But God doesn't need to be impressed by me.  To start with, He probably isn't impressed, no matter what I do.  I mean, He's the God of the universe and I'm just a lump of tissues He made from dust on one corner of one very small rocky planet orbiting a stable but otherwise unremarkable yellow star lost somewhere in the spinning arms of a generic spiral galaxy--one among a few hundred billion of which He spoke into existence on a single day.  What's there to be impressed with, exactly?  Anything I do, He's outdone infinitely.  It's not even like I can impress Him even with my performance given my circumstances (of not being God of the whole universe), since about 2,000 years ago He came down and took on flesh and lived a life very much like my own: except that He did much better despite living in less advantageous circumstances.  So I am, in this sense, nothing for God to get excited about, even on my very best days (and this is not one of them).

And yet, He is excited about me.  Everything He says and does demonstrates that He's quite taken with me and wants me to be totally enamored with Him.  On a slow day, with assignments piling up like tissues in my trashcan (and boy are those piling up!) and my thoughts scattered uselessly in a dozen different directions, that thought stops me, makes me sit back and just say, "Wow."

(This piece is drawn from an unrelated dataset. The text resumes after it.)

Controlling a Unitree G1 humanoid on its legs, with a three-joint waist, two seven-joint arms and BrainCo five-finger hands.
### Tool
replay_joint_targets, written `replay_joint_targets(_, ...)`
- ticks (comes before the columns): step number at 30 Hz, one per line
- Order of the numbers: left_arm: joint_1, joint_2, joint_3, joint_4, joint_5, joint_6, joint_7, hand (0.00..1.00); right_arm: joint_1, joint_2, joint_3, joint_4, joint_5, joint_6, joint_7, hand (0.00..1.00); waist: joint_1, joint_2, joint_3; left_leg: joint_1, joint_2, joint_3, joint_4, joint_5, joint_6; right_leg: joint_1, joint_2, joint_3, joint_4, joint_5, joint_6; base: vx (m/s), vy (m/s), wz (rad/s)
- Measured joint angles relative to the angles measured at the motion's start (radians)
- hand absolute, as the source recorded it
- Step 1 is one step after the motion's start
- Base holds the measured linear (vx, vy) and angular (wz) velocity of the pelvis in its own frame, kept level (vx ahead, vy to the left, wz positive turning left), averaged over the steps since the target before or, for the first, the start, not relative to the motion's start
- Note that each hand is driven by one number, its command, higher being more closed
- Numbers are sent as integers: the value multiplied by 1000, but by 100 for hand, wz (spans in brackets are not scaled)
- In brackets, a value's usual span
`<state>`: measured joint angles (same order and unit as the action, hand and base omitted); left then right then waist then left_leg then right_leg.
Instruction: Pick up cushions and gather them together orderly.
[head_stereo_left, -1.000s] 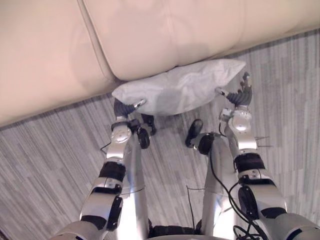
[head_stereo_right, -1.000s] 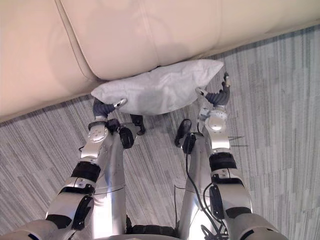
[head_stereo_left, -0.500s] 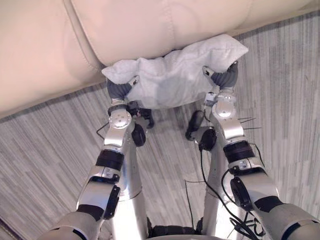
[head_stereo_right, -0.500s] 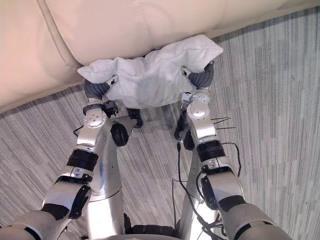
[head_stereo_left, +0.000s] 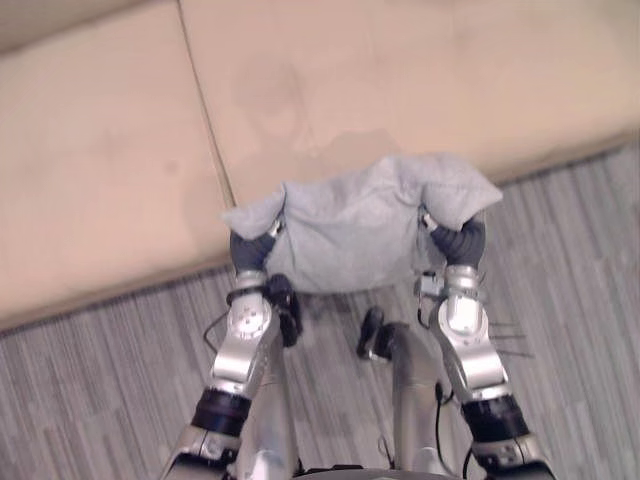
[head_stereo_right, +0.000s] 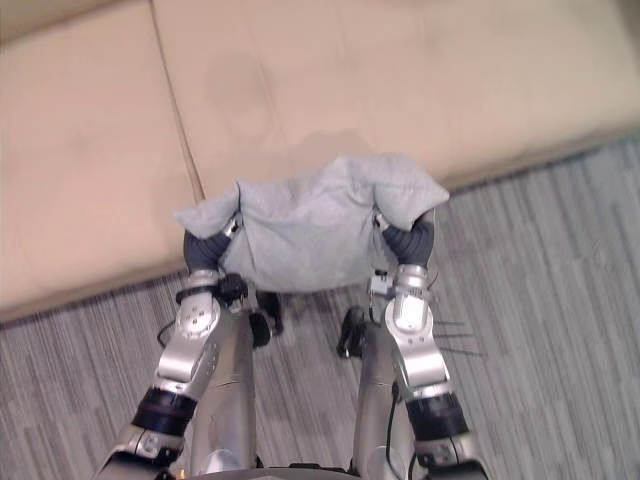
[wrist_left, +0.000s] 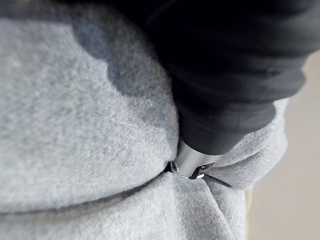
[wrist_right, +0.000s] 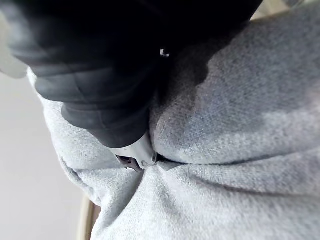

How can that be?  God is seriously the most majestic, powerful, and wonderful being in existence.  He's so much bigger and better than anything or anyone we vainly imagine to love us.  He's so much better than we deserve, ever.  Yet God condescends to love us, to love me.  Me!  With my nose turning slightly red and my eyes watering and my unshaved chin itching, and my thoughts on--of all things--a smartphone commercial featuring two fighting robots.  How stupid and small and fickle I am!  And yet, God loves me.  I do not say that He loves how much of an idiot I am, fixating on these things and thinking of them rather than Him.  He loves me though, rather like a boy loves a girl who is distracted from him, staring at her from across the room as she makes crude doodles in her notebook and scratches at her zits.  Her flaws are not apparent to the boy, because he is in love with her.  God is not blinded by infatuation, but the death of His Son has purged my sin in His eyes.  He no longer sees my zits and crude sketches as glaring and repellent flaws, for by the work of His Son, applied through the Spirit, He intends to (as I run away with the analogy--not literally) give me beautiful complexion in the end, and through my hand draw masterpieces.  When I realize this, I am in awe of Him.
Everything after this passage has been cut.